The great Buddha said that the republic of the Lichchavis would prosper so long as the members of their assembly met frequently, showed reverence to age, experience and ability, transacted business in concord and harmony and did not develop selfish parties engaged in perpetual wrangling for their narrow and selfish ends. If we are to adopt his advice we must produce a framework which will reduce internal conflict and foster the virtues which make for the values of civilization, humility understanding and justice.
Indians Are One
The people – whether they are Hindus or Muslims, Princes or peasants – belong to this one country. Earth and Heaven have combined to make them belong to one another, if they try to disown it, their gait, their cast of countenance, their modes of thought, their ways of behaviour, they will all betray them. It is not possible for us to think that we belong to different nationalities. Our whole ancestry is there. Take the problems from which we suffer: our hunger, our poverty, our disease, our malnutrition – these are common to all. Take the psychological evils from which we suffer – the loss of human dignity, the slavery of the mind, the stunting of sensibility and the shame of subjection – these are common to all: Hindus or Muslims, Princes or peasants.
I remember how Anatole France went up to the Musse Guimet on the first of May 1890 in Paris and there in the silence and simplicity of the gods of Asia reflected on the aim of existence, on the meaning of life, on the values which peoples and Governments are in search of. Then his eyes fell on the statue of the Buddha. Anatole felt like kneeling down and praying to him as to a God, the Buddha, eternally young, clad in ascetic robes, seated on the lotus of purity with his two fingers upraised admonishing all humanity to develop comprehension, and charity wisdom and love, prana and karuna.
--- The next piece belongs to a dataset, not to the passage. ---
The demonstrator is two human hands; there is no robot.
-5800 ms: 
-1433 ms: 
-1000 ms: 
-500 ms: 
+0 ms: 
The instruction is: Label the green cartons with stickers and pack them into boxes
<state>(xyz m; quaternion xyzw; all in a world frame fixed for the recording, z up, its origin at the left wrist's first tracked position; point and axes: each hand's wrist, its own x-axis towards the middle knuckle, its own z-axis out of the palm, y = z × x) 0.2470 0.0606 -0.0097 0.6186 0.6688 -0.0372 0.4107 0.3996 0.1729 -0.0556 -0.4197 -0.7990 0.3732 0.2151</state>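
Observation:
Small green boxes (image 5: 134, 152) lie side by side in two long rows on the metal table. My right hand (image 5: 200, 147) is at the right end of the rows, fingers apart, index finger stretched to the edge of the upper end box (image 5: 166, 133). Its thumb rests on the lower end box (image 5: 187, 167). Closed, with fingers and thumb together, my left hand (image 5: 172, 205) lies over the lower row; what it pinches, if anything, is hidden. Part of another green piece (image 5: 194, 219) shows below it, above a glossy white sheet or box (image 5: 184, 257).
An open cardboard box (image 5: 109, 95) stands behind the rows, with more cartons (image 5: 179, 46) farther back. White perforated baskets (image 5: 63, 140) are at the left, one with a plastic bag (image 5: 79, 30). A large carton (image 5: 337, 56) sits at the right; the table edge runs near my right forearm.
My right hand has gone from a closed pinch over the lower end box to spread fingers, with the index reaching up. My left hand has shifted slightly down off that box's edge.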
If you have understanding, if you have compassion, you will be able to overcome the problems of this world. Asoka, Budha’s great disciple, when he found his Empire inhabited by men of all races and religions said:
“Samavaya eva sadhuh”
“Concord alone is the supreme good”
A Symphony – that is India
India is a symphony where there are, as in an orchestra different instruments, each with its particular sonority, each with its special sound, all combining to interpret one particular score. It is this kind of combination that this country has stood for. It never adopted inquisitorial methods. It never asked the Parsis or the Jews or the Christians or the Muslims who came and took shelter there to change their creeds or became absorbed in what might be called a uniform Hindu humanity. It never did this. “Live and let live” – that has been the spirit of this country.
If we, therefore, stand out for the great ideal for which this country has stood, the ideal which has survived the assaults of invaders, the ideal for which, unswervingly and even along, Gandhi stood amidst a contagion of madness and brutality, if we are able to do it, the flame which sustained us in overcoming foreign rule, would fire our efforts to build a united and free India.
To what destinies our nation is marching we do not know. But this at least we know that those destinies have been perceptibly affected by the life and work of this great soul, this central figure of our age who has disclosed to an unheeding world the beauty of truth and the power of love. Gandhi belonged to the type that redeems the human race. His life which has been a testimony of devotion to freedom, of allegiance to faith, of the undying glory of duty fulfilled, of sacrifice gladly accepted for all human ideals, will continue to inspire countless generations for nobler living.